First of all, I think that Skype is brilliant. Create a (more pervasive every day) platform to give voice away for free (i.e. VoIP) and at the same to build an ecosystem for value-add services. (Hmmm, sounds a lot like Google Desktop 2’s Sidebar, except that content in its multiple forms is the underlying medium and not voice.)
Just by coincidence I experienced a simple but highly usable flow that Skype provides during its installation.

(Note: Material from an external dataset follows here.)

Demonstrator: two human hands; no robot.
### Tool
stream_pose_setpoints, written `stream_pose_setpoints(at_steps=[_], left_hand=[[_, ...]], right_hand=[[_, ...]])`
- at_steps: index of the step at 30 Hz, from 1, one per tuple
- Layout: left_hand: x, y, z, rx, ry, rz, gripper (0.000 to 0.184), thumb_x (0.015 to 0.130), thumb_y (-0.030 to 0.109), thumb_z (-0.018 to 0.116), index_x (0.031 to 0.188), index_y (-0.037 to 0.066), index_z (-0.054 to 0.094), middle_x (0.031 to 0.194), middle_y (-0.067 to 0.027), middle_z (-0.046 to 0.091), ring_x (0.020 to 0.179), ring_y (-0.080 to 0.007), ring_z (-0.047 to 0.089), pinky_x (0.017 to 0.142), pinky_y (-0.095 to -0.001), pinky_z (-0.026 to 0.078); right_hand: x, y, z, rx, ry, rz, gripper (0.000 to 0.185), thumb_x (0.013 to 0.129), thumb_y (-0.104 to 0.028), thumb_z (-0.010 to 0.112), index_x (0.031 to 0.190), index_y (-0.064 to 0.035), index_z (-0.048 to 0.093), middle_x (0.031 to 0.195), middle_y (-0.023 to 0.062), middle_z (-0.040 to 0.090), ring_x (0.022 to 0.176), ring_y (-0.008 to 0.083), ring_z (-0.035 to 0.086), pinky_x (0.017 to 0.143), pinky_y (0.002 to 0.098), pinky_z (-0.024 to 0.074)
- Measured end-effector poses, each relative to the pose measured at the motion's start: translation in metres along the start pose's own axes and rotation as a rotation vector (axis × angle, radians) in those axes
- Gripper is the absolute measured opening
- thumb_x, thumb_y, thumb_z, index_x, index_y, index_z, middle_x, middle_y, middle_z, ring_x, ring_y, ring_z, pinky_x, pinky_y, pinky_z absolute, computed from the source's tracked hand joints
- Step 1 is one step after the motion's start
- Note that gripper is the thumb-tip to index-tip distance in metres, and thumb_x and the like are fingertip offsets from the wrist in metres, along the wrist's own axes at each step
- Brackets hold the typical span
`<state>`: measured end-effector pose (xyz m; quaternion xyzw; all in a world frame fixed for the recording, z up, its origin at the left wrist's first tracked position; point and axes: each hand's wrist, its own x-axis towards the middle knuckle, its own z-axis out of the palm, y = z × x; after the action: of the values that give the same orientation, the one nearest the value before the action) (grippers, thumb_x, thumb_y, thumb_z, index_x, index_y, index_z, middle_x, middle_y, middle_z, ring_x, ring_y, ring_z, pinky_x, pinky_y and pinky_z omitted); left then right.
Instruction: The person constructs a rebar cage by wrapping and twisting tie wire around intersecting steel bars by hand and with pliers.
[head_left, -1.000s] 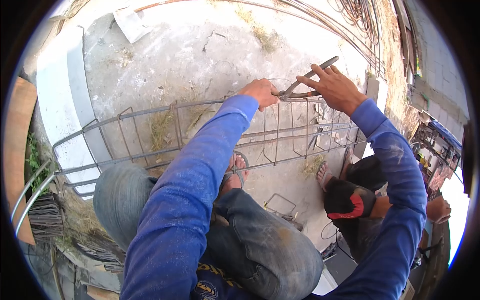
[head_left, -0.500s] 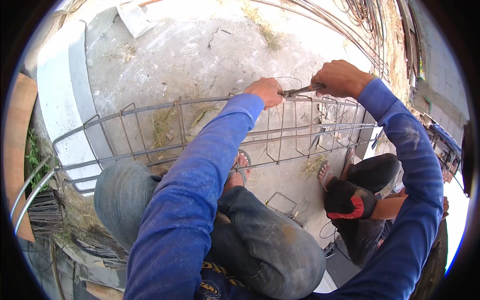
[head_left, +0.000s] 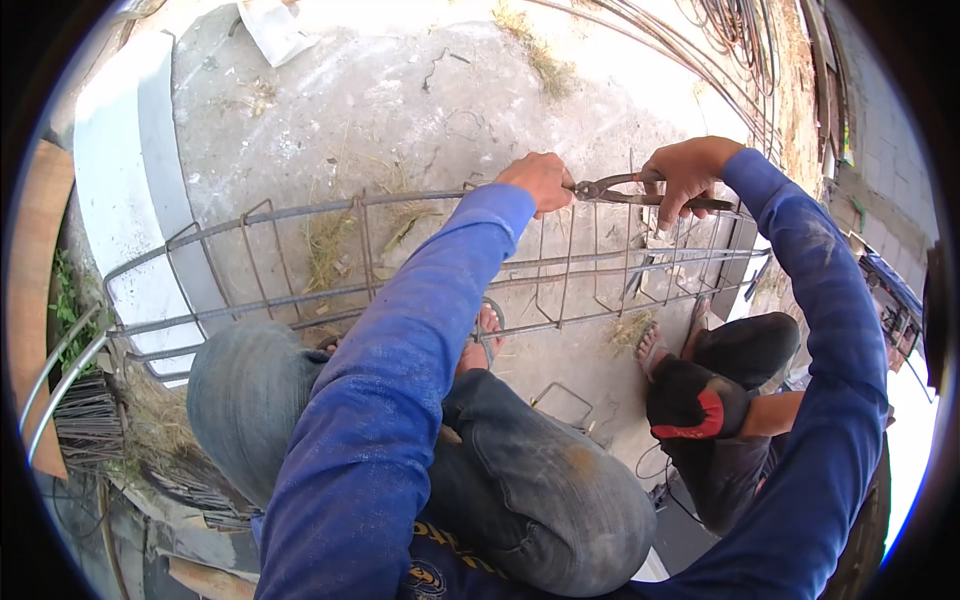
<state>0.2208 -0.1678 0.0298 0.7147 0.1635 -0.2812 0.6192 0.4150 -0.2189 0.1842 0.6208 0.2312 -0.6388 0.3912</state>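
Observation:
A long rebar cage (head_left: 420,270) of rods and bent stirrups stretches across my view in front of my knees. My left hand (head_left: 540,183) is closed around its top rod at a stirrup; exactly what lies inside the fingers is hidden. Pincers (head_left: 615,188) have their head right beside my left fingertips, at the top rod. My right hand (head_left: 690,180) holds the pincers by their handles, which are spread apart, with fingers between and around them.
Another person's knee (head_left: 700,405) and sandaled foot (head_left: 653,350) are at the right, close to the cage. A white board (head_left: 120,180) lies under the cage's left end. Coiled rods (head_left: 735,40) lie at upper right. A bent stirrup (head_left: 563,402) rests on the concrete floor.
The pincers' handles have gone from nearly together to wide apart, and my right fingers have loosened around them. My left hand stays at about the same place on the top rod.

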Motion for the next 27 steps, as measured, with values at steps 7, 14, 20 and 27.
stream_pose_setpoints(at_steps=[7,14,20,27], left_hand=[[0.007,-0.011,0.003,-0.021,-0.016,0.049,0.041,0.090,0.031,0.074,0.126,0.012,0.076,0.071,-0.0136,0.071,0.062,-0.0221,0.070,0.070,-0.0403,0.056],[0.006,-0.008,0.003,-0.040,-0.013,0.036,0.041,0.089,0.028,0.075,0.126,0.011,0.076,0.073,-0.0138,0.072,0.061,-0.0218,0.070,0.069,-0.0394,0.056],[0.011,-0.013,0.007,-0.036,-0.020,0.034,0.040,0.089,0.030,0.075,0.126,0.012,0.076,0.076,-0.0140,0.073,0.062,-0.0216,0.071,0.069,-0.0400,0.056],[0.011,-0.012,0.005,-0.028,-0.031,0.008,0.041,0.089,0.030,0.074,0.126,0.013,0.076,0.075,-0.0136,0.073,0.065,-0.0212,0.072,0.070,-0.0402,0.056]], right_hand=[[0.002,0.027,0.022,-0.893,1.024,-0.526,0.039,0.083,-0.022,0.082,0.114,-0.0112,0.061,0.092,0.0079,0.067,0.086,0.0270,0.070,0.083,0.0413,0.0542],[-0.013,0.012,0.010,-0.596,0.488,-0.222,0.031,0.094,-0.037,0.071,0.110,-0.0097,0.071,0.087,0.0118,0.074,0.083,0.0324,0.072,0.080,0.0462,0.0548],[0.000,0.024,0.029,-0.747,0.747,-0.328,0.024,0.102,-0.017,0.059,0.122,-0.0225,0.071,0.078,0.0125,0.072,0.080,0.0320,0.073,0.075,0.0453,0.0558],[0.010,0.027,0.028,-1.034,1.058,-0.461,0.023,0.102,-0.017,0.058,0.121,-0.0213,0.071,0.075,0.0091,0.071,0.074,0.0286,0.074,0.066,0.0405,0.0551]])
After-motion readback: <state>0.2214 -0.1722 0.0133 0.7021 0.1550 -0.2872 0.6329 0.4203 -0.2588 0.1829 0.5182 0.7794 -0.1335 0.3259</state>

Yesterday I leveraged Skype’s Help | Check for Update function to see if my version was current; it was not. So I downloaded 126.96.36.199, installed it at home and copied the installer to my USB drive for work. This morning I ran the 188.8.131.52 installer and instead of having the software installed straightaway, I was asked if I’d like to upgrade to a newer version. How brilliant is that? After saying yes, I was automatically taken to the literally just-released 184.108.40.206 installer, which commenced its download and subsequent run-to-install. And, of course, the installation performed a pain-free in-place upgrade from my previous version.
This extra step of checking (and not assuming or ignoring) for a new version of software to be installed is a great idea. I can see putting this into use especially during early, rapid iteration development. It’s one way to keep the team as current as possible with the evolving feature set, quality, performance, etc.